**What the exercise asks**
Note every line in the entries that contains the string "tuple", and copy it.

[[ Information shown, beginning ]]

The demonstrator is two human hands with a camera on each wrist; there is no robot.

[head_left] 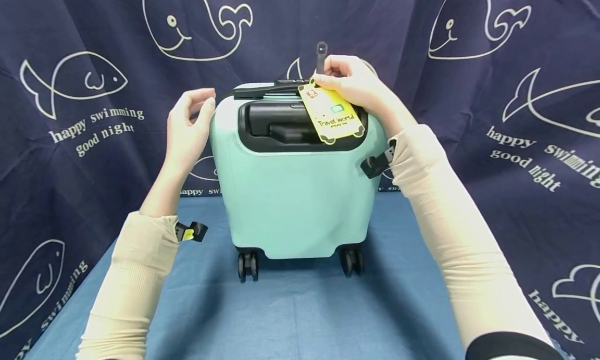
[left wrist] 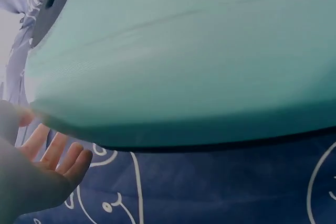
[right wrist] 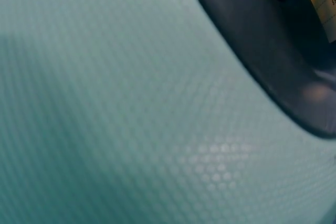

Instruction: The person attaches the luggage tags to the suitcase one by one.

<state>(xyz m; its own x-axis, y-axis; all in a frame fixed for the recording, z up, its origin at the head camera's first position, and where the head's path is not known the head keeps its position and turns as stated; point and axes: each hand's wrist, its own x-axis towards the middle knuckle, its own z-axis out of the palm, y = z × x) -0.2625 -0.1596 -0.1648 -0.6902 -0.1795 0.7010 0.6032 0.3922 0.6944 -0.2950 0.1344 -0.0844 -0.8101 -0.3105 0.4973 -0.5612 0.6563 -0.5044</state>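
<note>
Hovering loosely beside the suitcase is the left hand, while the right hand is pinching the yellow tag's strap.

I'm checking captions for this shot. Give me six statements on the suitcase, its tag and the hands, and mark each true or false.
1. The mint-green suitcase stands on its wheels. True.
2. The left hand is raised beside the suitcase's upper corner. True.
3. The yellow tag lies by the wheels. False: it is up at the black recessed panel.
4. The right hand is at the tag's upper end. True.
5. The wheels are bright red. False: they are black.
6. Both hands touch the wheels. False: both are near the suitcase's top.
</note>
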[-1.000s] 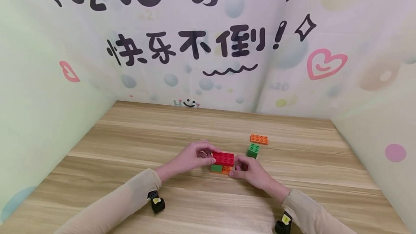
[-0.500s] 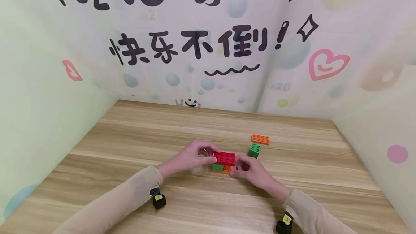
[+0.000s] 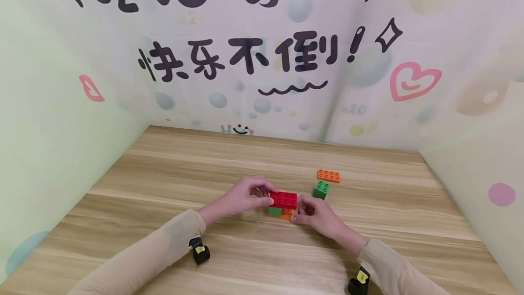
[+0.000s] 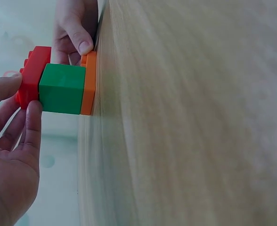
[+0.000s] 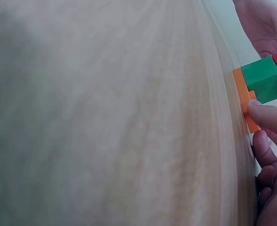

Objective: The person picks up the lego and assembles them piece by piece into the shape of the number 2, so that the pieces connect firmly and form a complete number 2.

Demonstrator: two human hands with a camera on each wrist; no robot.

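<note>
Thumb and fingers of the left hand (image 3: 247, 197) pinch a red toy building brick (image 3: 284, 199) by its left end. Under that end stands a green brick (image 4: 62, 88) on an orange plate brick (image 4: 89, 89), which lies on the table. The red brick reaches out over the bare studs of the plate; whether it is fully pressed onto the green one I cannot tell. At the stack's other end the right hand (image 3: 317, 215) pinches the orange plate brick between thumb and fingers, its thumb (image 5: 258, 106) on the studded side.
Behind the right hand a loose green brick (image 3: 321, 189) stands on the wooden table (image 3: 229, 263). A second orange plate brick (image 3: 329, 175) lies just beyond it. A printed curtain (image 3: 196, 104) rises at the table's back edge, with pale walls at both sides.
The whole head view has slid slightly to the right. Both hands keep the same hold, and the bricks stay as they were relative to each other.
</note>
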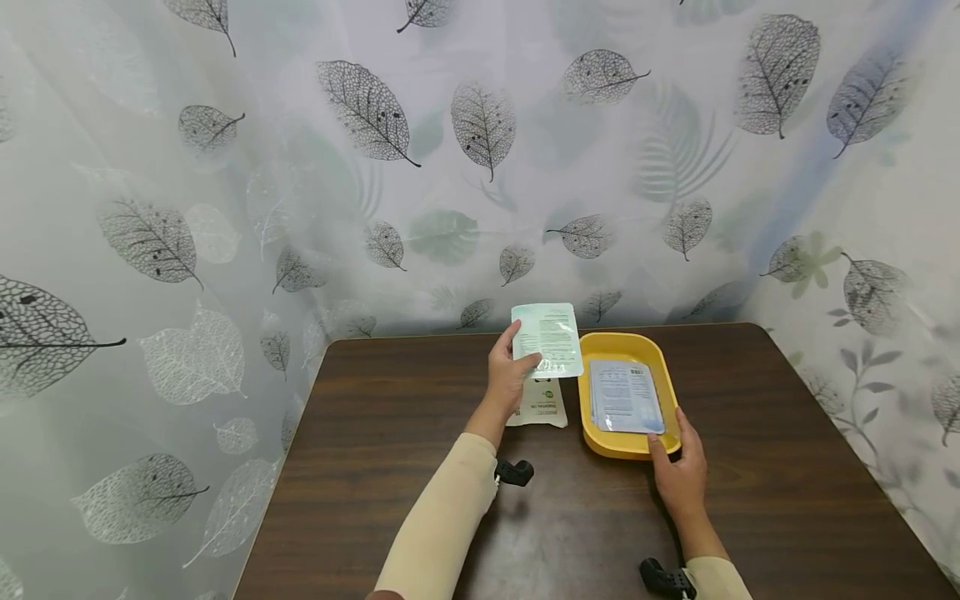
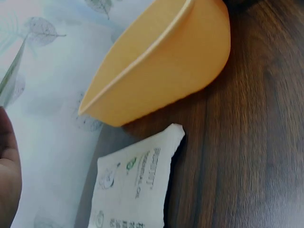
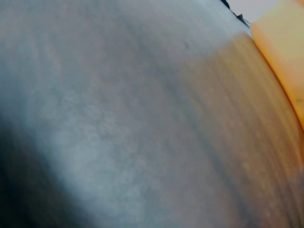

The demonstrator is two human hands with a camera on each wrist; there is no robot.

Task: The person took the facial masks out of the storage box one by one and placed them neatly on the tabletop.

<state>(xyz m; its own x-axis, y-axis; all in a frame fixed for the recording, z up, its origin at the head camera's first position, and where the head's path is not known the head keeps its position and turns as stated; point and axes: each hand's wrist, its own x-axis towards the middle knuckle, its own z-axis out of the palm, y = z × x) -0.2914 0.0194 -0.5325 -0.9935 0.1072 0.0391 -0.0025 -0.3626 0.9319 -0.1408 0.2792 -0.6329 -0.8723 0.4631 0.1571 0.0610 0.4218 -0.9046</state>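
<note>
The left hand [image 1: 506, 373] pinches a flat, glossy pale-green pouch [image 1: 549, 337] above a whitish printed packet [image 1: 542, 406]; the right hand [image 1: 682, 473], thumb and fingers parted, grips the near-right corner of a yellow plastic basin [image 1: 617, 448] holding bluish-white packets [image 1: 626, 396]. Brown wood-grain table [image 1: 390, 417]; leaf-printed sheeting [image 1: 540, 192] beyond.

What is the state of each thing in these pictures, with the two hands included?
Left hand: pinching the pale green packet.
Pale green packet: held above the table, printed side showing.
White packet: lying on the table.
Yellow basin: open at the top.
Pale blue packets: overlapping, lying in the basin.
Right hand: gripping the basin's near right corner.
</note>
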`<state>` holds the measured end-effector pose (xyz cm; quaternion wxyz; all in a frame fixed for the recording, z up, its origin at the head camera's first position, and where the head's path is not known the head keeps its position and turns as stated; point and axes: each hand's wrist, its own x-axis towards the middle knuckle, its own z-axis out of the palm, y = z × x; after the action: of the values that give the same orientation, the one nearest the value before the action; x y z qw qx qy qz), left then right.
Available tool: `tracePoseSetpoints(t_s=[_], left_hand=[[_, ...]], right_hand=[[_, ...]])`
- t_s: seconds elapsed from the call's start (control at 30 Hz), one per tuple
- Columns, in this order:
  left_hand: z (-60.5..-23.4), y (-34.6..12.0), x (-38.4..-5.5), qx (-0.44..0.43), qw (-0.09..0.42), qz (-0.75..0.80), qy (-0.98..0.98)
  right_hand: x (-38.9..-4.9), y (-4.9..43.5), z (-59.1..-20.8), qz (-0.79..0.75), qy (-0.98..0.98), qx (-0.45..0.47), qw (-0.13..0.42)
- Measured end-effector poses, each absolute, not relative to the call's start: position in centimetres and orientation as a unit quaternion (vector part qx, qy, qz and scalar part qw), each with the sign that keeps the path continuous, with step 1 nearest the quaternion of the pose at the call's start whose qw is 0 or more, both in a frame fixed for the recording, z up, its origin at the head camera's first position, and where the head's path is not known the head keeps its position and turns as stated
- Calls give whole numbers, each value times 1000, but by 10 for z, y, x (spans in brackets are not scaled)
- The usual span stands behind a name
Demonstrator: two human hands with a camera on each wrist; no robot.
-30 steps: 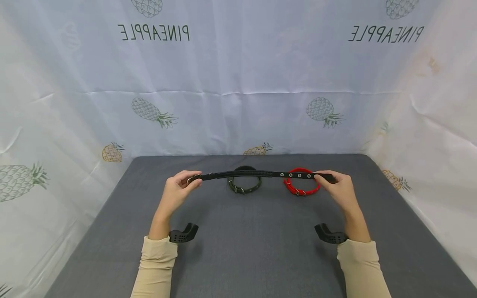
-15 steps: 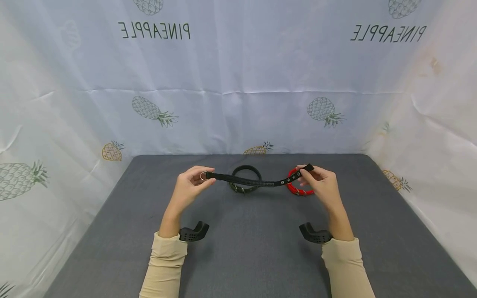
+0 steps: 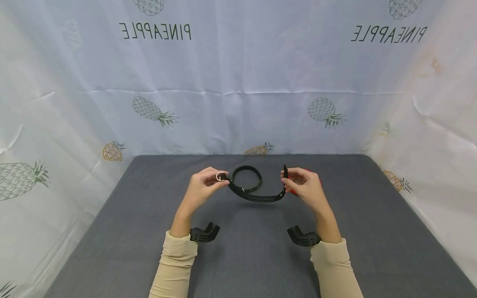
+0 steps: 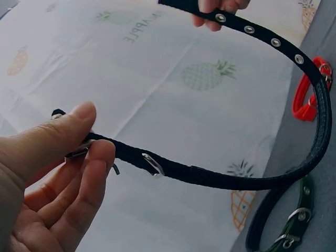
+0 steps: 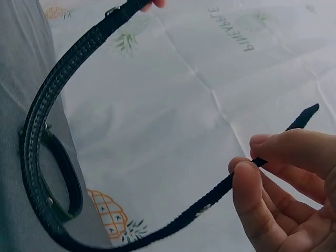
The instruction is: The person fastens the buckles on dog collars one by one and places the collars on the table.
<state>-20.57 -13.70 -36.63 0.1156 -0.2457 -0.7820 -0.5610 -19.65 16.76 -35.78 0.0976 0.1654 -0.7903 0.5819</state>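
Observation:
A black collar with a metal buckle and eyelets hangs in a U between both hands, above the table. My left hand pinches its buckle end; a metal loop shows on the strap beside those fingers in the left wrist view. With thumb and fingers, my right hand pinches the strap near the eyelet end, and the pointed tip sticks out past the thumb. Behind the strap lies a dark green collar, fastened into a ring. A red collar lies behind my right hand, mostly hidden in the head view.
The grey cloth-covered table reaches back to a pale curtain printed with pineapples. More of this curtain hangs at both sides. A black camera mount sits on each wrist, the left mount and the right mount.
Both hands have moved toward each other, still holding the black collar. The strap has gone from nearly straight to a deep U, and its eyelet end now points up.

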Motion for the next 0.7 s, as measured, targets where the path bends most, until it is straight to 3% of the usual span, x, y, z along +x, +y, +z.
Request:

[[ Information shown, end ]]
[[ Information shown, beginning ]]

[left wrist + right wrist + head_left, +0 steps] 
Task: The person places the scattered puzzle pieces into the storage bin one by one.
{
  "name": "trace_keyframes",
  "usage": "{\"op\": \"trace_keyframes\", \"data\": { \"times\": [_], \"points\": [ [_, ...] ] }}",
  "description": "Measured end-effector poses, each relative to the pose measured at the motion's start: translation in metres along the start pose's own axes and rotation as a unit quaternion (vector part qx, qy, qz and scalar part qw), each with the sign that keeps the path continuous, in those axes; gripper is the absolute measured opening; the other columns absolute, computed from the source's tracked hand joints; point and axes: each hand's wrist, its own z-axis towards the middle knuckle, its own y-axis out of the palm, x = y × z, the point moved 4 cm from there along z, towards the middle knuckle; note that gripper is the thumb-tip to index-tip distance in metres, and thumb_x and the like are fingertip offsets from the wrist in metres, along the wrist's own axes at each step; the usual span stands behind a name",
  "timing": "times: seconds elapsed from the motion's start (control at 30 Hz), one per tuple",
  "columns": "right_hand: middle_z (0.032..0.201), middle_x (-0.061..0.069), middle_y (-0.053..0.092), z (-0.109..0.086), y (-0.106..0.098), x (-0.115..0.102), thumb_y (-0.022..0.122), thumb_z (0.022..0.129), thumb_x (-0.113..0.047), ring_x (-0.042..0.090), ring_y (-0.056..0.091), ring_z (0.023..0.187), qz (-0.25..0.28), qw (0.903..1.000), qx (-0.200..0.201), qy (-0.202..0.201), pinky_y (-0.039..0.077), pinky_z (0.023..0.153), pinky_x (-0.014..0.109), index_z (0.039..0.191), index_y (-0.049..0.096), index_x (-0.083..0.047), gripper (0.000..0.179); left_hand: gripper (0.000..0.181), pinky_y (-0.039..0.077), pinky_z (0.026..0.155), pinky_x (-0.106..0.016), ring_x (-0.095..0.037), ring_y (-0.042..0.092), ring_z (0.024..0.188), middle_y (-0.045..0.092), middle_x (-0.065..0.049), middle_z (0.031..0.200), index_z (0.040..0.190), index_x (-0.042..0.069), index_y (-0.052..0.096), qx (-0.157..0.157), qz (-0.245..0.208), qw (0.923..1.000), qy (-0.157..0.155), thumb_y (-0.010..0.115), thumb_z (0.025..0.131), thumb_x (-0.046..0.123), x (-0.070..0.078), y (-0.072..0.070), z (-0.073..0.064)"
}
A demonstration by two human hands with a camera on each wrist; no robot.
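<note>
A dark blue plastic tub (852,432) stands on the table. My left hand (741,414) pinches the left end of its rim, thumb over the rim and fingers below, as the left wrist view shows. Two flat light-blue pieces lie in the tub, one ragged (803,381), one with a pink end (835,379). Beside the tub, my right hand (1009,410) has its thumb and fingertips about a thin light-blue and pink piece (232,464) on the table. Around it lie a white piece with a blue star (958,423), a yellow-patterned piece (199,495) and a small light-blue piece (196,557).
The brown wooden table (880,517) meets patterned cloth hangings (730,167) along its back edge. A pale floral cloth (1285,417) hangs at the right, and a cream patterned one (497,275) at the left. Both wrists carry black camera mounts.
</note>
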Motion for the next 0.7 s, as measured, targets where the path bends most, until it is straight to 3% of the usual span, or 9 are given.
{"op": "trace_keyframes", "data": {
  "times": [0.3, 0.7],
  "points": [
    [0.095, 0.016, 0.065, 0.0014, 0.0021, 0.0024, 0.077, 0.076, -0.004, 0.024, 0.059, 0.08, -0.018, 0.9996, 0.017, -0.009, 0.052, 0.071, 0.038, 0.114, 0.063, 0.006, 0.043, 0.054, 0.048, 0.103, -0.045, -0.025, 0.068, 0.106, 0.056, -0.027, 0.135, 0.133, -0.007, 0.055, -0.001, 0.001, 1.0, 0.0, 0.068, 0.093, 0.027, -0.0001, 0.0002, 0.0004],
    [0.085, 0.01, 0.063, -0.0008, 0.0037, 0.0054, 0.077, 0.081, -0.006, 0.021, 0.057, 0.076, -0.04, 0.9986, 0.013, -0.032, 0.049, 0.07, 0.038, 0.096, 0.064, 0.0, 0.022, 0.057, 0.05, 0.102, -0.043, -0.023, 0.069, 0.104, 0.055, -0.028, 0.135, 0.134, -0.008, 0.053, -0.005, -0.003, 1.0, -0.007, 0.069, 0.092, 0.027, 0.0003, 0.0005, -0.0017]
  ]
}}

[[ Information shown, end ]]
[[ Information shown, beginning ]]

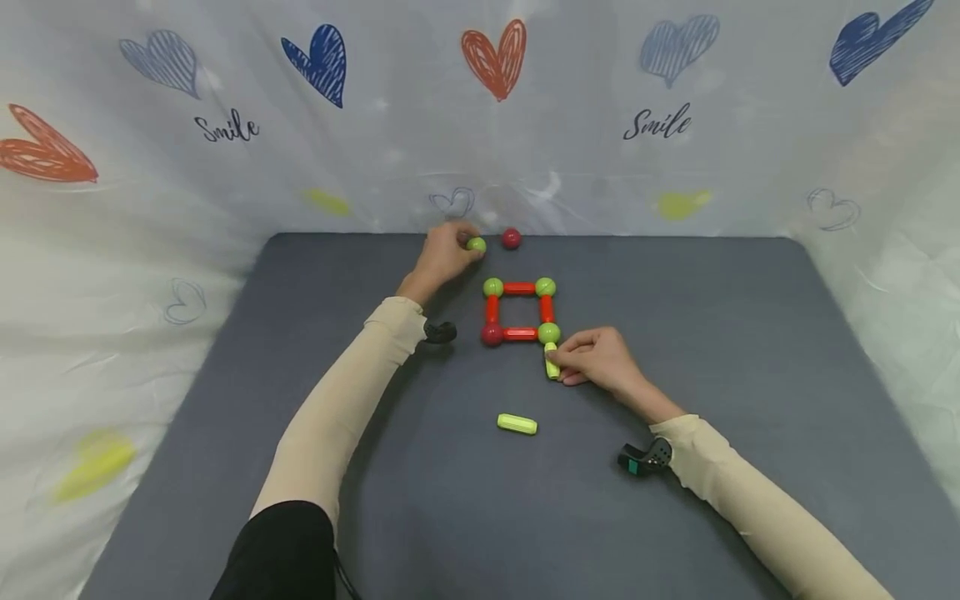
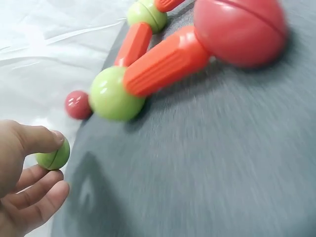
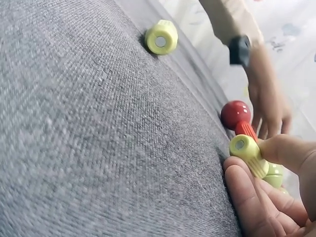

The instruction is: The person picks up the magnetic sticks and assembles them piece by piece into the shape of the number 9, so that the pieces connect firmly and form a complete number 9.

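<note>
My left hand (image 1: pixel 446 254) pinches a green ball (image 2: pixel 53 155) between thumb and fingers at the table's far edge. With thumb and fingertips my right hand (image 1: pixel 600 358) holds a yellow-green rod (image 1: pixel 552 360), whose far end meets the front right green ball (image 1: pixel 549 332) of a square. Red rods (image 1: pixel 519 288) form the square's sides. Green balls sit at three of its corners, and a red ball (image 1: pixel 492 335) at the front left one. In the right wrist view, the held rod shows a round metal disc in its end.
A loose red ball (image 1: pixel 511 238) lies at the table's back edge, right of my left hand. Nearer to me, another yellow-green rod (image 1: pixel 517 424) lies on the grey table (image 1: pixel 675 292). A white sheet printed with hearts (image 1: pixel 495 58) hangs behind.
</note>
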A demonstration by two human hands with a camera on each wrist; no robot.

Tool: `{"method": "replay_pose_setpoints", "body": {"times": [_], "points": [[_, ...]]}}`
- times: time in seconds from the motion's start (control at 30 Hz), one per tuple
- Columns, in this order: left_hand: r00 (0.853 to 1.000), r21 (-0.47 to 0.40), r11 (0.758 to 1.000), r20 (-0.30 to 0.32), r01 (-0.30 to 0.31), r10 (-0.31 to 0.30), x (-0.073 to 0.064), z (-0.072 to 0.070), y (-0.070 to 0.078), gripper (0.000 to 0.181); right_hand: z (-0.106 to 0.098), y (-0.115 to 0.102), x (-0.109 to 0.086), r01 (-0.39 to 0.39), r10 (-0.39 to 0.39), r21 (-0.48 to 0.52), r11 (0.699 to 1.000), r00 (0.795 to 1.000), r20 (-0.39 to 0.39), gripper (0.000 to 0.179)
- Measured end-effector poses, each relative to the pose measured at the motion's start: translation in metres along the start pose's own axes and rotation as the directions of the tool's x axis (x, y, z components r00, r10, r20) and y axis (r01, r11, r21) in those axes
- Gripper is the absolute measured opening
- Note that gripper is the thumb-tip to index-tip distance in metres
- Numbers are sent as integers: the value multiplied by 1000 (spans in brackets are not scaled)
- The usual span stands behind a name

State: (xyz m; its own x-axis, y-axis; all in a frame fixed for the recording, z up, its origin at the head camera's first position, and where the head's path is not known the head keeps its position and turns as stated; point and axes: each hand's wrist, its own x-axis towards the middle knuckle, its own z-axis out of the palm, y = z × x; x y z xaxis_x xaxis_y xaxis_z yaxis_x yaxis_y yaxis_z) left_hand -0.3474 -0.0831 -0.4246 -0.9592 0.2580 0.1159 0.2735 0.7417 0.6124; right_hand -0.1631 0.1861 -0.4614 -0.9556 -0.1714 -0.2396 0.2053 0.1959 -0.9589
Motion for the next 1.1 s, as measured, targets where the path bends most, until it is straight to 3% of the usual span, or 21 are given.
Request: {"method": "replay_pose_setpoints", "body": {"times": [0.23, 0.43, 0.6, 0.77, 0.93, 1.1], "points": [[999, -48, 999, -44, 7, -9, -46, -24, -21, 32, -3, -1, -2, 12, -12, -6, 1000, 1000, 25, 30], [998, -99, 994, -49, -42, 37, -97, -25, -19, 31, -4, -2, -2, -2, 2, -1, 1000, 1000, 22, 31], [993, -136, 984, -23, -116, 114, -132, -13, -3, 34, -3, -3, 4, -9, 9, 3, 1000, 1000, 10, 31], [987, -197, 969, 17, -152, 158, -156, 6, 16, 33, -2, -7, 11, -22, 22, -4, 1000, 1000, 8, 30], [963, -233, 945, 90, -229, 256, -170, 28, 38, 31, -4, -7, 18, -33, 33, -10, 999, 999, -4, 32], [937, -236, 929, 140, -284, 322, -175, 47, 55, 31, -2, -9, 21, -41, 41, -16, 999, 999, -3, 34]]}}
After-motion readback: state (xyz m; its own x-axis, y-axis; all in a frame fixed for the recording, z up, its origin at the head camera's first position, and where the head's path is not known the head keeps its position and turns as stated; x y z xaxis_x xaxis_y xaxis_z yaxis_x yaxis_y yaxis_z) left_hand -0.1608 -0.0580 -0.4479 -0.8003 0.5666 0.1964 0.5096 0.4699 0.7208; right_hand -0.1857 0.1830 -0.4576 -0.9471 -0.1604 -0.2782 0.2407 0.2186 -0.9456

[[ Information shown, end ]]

**Output for this task**
- t_s: seconds elapsed from the call's start (control at 30 Hz), one per tuple
  "timing": "times: seconds elapsed from the motion's start (control at 30 Hz), one per tuple",
- times: time in seconds from the motion's start (control at 30 Hz), one per tuple

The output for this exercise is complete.